*** Data
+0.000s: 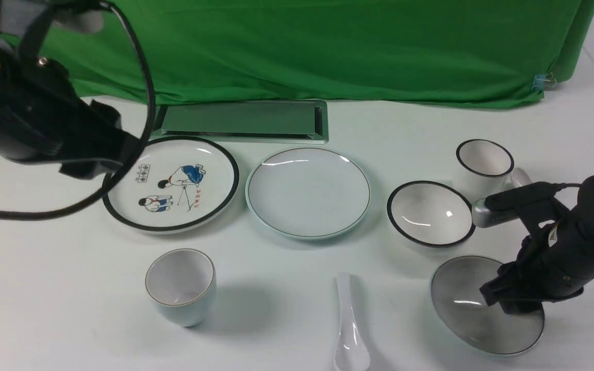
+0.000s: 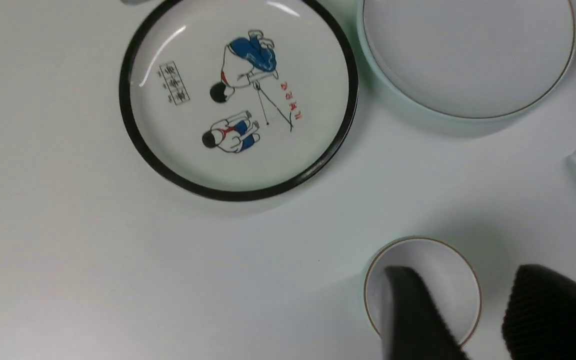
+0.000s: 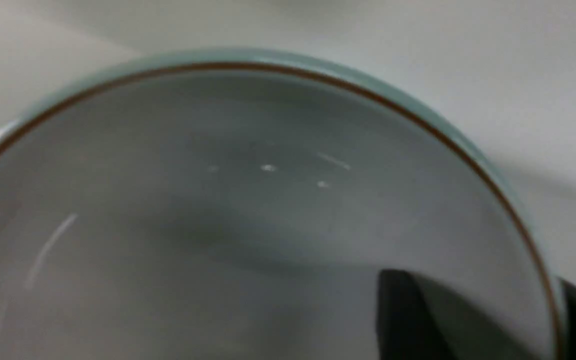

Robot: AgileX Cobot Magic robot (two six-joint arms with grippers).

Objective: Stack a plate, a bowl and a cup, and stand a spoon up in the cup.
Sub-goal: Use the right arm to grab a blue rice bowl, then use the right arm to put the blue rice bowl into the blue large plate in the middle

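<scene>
Right jaws point(image 3: 483, 310) straddle the rim of the bowl point(image 1: 488, 304), apparently to lift it by its edge; left jaws point(image 2: 483, 305) stand apart, likely for the cup point(image 1: 181, 286).

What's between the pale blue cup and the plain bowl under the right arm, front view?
The plain white spoon lies on the table between the cup and the bowl, as the front view shows.

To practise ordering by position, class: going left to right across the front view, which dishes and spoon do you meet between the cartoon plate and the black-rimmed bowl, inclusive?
Cartoon plate → pale blue cup → plain plate → white spoon → black-rimmed bowl
</scene>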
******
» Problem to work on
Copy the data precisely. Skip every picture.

» Answer to this task
+0.000s: 
+0.000s: 
+0.000s: 

Robot: AgileX Cobot Magic robot (two six-joint arms with grippers).

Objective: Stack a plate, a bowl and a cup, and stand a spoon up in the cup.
Sub-goal: Use the right arm to grab a blue rice bowl, then use the right arm to put the blue rice bowl into the blue large plate in the middle

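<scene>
Right jaws point(image 3: 483, 310) straddle the rim of the bowl point(image 1: 488, 304), apparently to lift it by its edge; left jaws point(image 2: 483, 305) stand apart, likely for the cup point(image 1: 181, 286).

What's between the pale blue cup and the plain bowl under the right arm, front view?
The plain white spoon lies on the table between the cup and the bowl, as the front view shows.

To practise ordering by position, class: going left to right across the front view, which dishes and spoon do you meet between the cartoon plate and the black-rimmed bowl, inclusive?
Cartoon plate → pale blue cup → plain plate → white spoon → black-rimmed bowl
</scene>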

Work on this exercise is complete, and nothing remains.